■ **Task statement**
Copy every line of the entries that includes the word "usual".

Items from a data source

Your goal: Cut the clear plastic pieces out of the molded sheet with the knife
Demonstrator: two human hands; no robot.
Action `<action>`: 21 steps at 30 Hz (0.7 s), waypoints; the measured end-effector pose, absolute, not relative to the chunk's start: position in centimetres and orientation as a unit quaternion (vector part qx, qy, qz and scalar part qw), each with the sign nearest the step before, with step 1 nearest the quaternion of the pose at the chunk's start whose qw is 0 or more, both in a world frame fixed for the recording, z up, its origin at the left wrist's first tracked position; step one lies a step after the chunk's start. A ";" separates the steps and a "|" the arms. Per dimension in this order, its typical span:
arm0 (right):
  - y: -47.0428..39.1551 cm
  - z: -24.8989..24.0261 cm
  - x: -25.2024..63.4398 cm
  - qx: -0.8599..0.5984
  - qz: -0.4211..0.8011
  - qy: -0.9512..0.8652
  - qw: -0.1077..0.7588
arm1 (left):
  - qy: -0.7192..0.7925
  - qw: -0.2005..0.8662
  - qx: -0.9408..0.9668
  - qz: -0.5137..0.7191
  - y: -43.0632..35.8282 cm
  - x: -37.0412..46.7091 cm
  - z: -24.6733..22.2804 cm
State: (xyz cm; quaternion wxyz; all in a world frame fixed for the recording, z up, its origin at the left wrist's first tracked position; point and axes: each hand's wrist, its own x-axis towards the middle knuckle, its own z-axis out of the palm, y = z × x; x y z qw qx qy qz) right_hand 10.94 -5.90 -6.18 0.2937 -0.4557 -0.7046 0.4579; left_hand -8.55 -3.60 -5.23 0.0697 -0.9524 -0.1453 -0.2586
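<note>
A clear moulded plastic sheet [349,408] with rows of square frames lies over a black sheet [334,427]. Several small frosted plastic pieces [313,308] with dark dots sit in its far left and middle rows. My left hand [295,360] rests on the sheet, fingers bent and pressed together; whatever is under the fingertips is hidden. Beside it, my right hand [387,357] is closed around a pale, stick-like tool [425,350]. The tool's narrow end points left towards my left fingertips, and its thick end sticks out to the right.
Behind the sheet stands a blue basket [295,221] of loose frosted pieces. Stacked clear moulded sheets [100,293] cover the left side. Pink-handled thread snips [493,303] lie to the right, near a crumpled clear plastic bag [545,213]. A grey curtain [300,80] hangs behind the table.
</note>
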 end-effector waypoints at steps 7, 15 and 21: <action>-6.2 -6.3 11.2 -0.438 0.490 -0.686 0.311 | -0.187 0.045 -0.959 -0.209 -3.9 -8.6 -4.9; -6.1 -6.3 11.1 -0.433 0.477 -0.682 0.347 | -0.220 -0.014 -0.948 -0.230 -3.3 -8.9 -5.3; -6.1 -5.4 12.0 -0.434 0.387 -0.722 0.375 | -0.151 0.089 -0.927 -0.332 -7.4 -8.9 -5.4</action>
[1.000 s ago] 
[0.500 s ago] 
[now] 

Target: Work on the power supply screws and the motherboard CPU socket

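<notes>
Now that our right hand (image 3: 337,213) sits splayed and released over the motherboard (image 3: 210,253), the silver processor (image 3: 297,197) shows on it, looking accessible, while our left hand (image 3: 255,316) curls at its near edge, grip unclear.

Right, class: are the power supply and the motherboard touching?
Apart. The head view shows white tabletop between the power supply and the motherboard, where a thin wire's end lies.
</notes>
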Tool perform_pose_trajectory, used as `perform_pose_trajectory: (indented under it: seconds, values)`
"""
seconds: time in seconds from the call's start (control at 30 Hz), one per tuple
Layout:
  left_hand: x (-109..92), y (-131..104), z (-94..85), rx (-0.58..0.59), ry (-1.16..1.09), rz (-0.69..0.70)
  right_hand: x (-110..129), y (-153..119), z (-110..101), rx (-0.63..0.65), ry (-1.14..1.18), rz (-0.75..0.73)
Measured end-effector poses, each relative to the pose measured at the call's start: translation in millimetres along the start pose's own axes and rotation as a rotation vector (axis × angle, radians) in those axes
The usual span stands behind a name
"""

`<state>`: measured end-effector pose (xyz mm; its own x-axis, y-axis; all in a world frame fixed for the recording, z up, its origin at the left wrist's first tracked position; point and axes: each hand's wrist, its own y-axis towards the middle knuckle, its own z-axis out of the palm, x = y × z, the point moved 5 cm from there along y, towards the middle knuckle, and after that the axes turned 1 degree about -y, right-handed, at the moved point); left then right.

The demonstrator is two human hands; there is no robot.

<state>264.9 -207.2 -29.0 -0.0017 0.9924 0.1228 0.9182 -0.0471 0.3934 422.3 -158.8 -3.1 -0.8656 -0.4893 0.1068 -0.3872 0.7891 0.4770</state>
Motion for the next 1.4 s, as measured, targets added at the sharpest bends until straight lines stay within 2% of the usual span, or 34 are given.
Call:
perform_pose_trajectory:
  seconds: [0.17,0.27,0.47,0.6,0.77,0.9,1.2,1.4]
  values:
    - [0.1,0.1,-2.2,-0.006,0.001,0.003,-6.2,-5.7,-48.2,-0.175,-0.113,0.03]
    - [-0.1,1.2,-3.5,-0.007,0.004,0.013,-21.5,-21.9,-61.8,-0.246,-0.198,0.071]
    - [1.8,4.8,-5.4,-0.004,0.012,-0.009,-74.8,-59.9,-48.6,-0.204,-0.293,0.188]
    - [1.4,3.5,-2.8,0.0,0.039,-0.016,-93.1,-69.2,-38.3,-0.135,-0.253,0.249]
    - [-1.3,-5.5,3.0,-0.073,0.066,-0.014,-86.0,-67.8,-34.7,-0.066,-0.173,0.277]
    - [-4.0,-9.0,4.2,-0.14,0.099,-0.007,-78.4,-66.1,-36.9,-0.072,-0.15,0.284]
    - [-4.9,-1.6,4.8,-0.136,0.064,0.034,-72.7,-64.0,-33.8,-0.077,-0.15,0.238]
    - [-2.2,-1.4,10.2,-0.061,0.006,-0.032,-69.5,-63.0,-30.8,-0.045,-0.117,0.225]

■ **Solution to the exercise**
The usual span stands behind a name
Motion for the next 1.4 s, as measured, targets added at the sharpest bends until straight lines stay within 2% of the usual span, or 34 are given.

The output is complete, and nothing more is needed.